Work item »
Leaving out the images, return the data below exactly as it is written.
Information supplied: Begin
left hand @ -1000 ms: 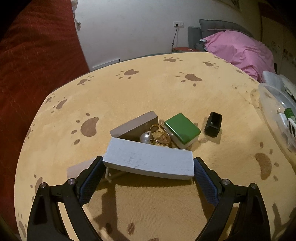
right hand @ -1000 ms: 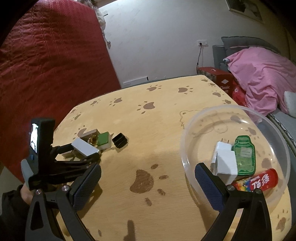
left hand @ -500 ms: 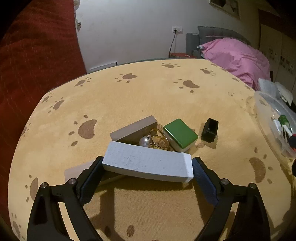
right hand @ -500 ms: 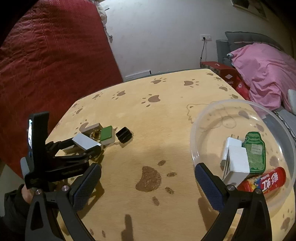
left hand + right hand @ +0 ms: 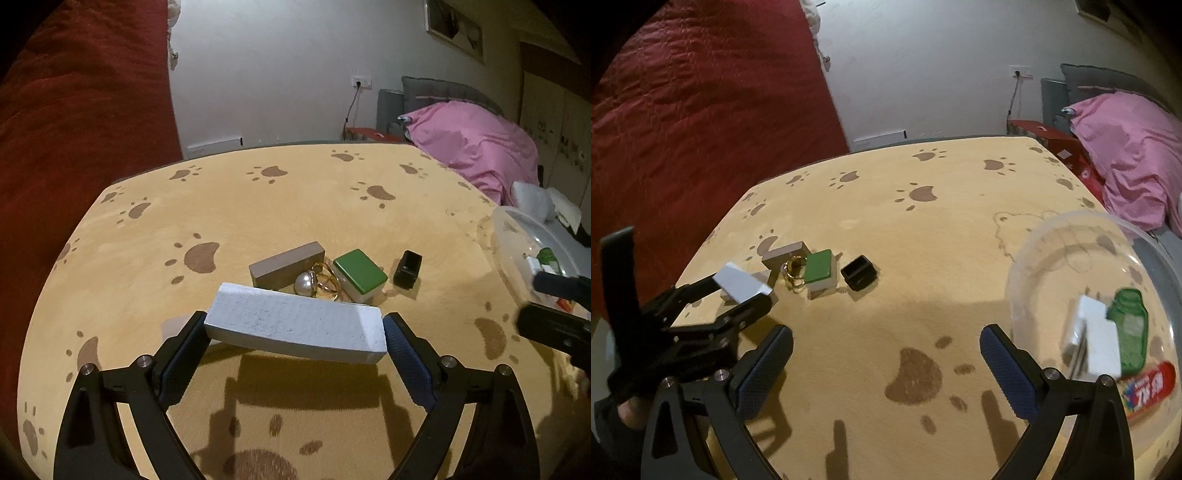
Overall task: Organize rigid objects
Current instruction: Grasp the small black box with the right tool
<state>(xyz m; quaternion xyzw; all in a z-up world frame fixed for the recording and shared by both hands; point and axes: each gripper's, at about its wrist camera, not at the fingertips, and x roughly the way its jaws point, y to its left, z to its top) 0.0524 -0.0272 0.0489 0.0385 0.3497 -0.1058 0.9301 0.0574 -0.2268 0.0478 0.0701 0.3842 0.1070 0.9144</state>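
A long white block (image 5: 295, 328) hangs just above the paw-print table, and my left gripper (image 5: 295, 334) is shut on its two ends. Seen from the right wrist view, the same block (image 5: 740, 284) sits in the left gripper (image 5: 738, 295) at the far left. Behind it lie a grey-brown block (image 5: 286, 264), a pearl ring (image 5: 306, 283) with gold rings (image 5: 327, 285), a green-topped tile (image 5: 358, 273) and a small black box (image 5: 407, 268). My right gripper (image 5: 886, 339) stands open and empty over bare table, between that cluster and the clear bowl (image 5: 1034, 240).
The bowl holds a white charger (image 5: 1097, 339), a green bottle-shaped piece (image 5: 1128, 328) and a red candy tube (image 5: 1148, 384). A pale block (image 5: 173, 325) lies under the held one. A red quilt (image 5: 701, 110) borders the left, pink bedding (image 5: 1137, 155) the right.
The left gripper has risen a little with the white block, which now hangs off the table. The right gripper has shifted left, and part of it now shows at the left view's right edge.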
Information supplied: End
Response area »
left hand @ -1000 ms: 
right hand @ -1000 ms: 
left hand @ -500 ms: 
right hand @ -500 ms: 
left hand + right hand @ +0 ms: 
Overall task: Organize rigid objects
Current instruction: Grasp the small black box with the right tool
<state>(xyz m; quaternion xyzw; all in a z-up world frame fixed for the recording and shared by both hands; point and axes: each gripper's, at about its wrist camera, not at the fingertips, and x roughly the way its jaws point, y to its left, z to its top) 0.0524 -0.0272 0.0489 0.0385 0.3497 -0.1058 0.9301 0.0574 -0.2268 0.0478 0.0701 0.3842 0.1070 0.9144</state>
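A long white block (image 5: 295, 328) hangs just above the paw-print table, and my left gripper (image 5: 295, 334) is shut on its two ends. Seen from the right wrist view, the same block (image 5: 740, 284) sits in the left gripper (image 5: 738, 295) at the far left. Behind it lie a grey-brown block (image 5: 286, 264), a pearl ring (image 5: 306, 283) with gold rings (image 5: 327, 285), a green-topped tile (image 5: 358, 273) and a small black box (image 5: 407, 268). My right gripper (image 5: 886, 339) stands open and empty over bare table, between that cluster and the clear bowl (image 5: 1034, 240).
The bowl holds a white charger (image 5: 1097, 339), a green bottle-shaped piece (image 5: 1128, 328) and a red candy tube (image 5: 1148, 384). A pale block (image 5: 173, 325) lies under the held one. A red quilt (image 5: 701, 110) borders the left, pink bedding (image 5: 1137, 155) the right.
The left gripper has risen a little with the white block, which now hangs off the table. The right gripper has shifted left, and part of it now shows at the left view's right edge.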

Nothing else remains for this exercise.